Q1: Julia code optimisation

Which of the following strategies would likely improve the performance of Julia's code ?

RESOLUTION

Concerning the wrong answers: (1) Constant global variables (i.e. whose identifier can not be rebound to another type of object) can be efficiently used within functions; (2) Being Julia "column mayor", it is more efficient to have the most inner loop along the rows of the same column, so to read (or write) continuous parts in memory; (3) While stylistically modify function arguments in-place should be limited (as it may lead to hard to find bugs), from a performance point of view it is absolutely fine. If it avoids allocating memory for temporary objects, it may even be faster; (4) The same for the type annotation of function arguments: it may be good to avoid bugs, or required for multiple dispatch, but in general it doesn't improve performances (except in very rare cases when it may help the compiler's type inference))

The correct answers are:

  • Avoid using non-constant global variables within a function body
  • If the size of an output array is known, preallocate its size and modify each item one at a time rather than start from an empty array and add elements one at a time
  • Write the function in a way that given the types of the arguments, the result is of a fixed type
  • Annotate all the fields of a type with their relevant concrete types

Q2: Type stability

Given the following Julia snippet:

a = Any["a",1,2.5]
b = [2,3]
foo(x) = eltype(x) == Int64 ? 1       : nothing
boo(x) = eltype(x) == Int64 ? x[1]    : nothing
goo(x) = eltype(x) == Int64 ? nothing : 1
zoo(x) = eltype(x) == Int64 ? nothing : x[1]

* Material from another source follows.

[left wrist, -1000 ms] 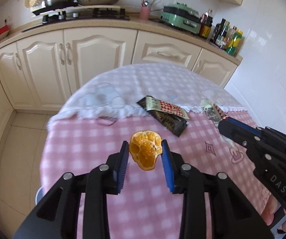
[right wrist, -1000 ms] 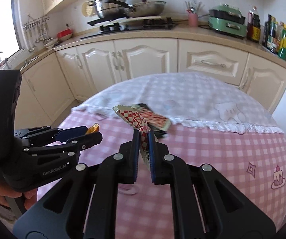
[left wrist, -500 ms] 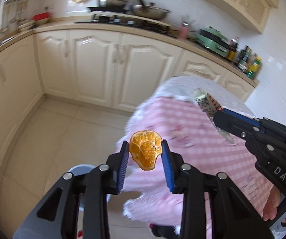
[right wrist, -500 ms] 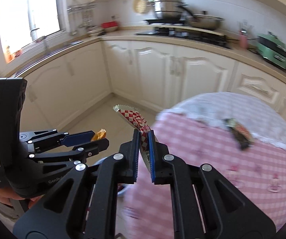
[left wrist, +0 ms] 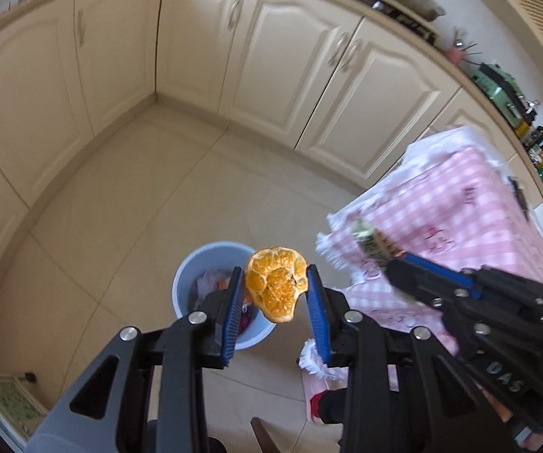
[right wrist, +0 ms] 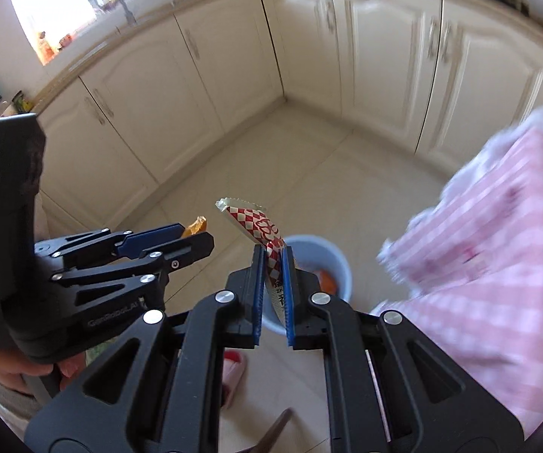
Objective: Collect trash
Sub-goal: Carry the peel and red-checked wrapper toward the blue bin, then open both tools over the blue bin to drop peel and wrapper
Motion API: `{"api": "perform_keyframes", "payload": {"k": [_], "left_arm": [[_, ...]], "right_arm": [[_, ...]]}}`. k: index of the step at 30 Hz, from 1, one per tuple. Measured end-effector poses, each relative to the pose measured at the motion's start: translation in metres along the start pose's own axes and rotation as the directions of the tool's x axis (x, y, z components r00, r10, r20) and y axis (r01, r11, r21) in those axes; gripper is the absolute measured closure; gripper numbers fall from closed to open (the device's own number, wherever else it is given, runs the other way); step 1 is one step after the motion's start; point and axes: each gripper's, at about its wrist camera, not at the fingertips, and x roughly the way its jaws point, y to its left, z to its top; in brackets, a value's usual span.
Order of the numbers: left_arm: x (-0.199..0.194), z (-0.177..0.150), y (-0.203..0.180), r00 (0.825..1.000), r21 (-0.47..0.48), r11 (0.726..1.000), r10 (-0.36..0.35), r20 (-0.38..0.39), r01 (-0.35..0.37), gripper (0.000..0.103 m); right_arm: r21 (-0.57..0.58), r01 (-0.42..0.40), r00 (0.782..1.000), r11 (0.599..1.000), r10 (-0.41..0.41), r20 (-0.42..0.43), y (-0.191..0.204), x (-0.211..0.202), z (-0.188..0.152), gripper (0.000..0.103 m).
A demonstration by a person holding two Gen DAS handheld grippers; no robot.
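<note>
Presently, an orange peel [left wrist: 277, 288] is held between the blue pads of the left gripper [left wrist: 276, 294], above the rim of a light blue bin [left wrist: 211, 260] that stands on the tiled floor [left wrist: 120, 207] at 10 o'clock from the peel. A red-and-white checked wrapper [right wrist: 260, 226] is clamped upright in the narrowly closed right gripper [right wrist: 271, 283], with the bin seen just behind it at 2 o'clock. A table draped in a pink checked cloth [left wrist: 460, 219] is noted at 3 o'clock, beside the bin.

Bright daylit kitchen seen through two fisheye lenses, with motion blur.

A window [right wrist: 82, 3] at upper left blows out to white glare. Cabinets [right wrist: 384, 60] and pink tablecloth [right wrist: 498, 249] smear with blur; the orange peel [left wrist: 277, 288] stays sharp. Straight edges bow, and the corners go black.
</note>
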Motion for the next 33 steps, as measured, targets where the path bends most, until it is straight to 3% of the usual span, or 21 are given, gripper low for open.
{"api": "perform_keyframes", "payload": {"k": [8,14,25,29,33], "left_arm": [[0.048,-0.001,0.037,0.997,-0.079,0.997,0.012,-0.075,-0.017,0.071],[0.068,0.001,0.045,0.995,-0.100,0.995,0.018,-0.100,-0.029,0.071],[0.099,0.003,0.042,0.987,-0.101,0.995,0.001,-0.159,-0.017,0.071],[0.102,0.005,0.038,0.986,-0.098,0.995,-0.006,-0.165,-0.010,0.071],[0.099,0.010,0.028,0.988,-0.090,0.996,-0.016,-0.153,0.002,0.071]], "right_arm": [[0.075,-0.027,0.993,0.997,0.035,-0.110,-0.011,0.076,0.008,0.093],[0.060,-0.003,0.994,0.998,0.009,-0.110,-0.008,0.100,0.014,0.089],[0.037,0.093,0.987,0.995,-0.087,-0.132,-0.025,0.104,0.001,0.089],[0.056,0.113,0.988,0.992,-0.106,-0.108,-0.032,0.092,-0.001,0.075],[0.066,0.123,0.992,0.990,-0.120,-0.048,-0.036,0.069,0.002,0.072]]}}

Which of the following sentences are correct?

RESOLUTION

The only "type instable" function call is zoo(a) because in such a case the compiler doesn't know "a priori" the type of the returned output but has to look up the actual type of the first element of a at runtime. Not only the function zoo will not specialise and be slow, but also if there are other functions that depend on the returned value of zoo, the compiler will need extra steps - at run time - to lookup the correct method of these other functions to apply, further slowing down the code. Even if in this example we are working with a single argument, you can "feel" how it is the multiple dispatch together with JIT that really makes the difference in Julia: thanks to multiple dispatch we can have multiple JIT compiled versions of the function that specialise to the given inputs. So, for example, when we call bool([2,3]), the JIT compiler will compile a version of boo specific for Vector{Int64}, and hence resolve the condition at compilation time and compile the function returning directly x[1] and hence knowing it will be an Int64 still at compilation time.

The correct answers are:

  • foo(a) is type stable
  • foo(b) is type stable
  • boo(a) is type stable
  • boo(b) is type stable
  • goo(a) is type stable
  • goo(b) is type stable
  • zoo(b) is type stable

Q3: Parallel computation

Which of the following statements regarding parallel computation are correct ?{

RESOLUTION

Concerning the wrong answers: (1) Multiprocessing does require (unfortunately!) allocation of the memory to each process, (2) differently than multithreading, we can add - or remove - processes dynamically using addprocs().

The correct answers are:

  • In Julia multiple processes can be run across different machines on a network, across a machine with multiple CPUS or on a single-CPU machine with multiple cores
  • Multithreading is limited to the number of cores available on the CPU(s) where the Julia process runs
  • Both multithreading and multiprocessing scale less than linearly with the resources employed (e.g. using 10 threads, or 10 processes, will take more than 1/10th of the time than a single thread or process)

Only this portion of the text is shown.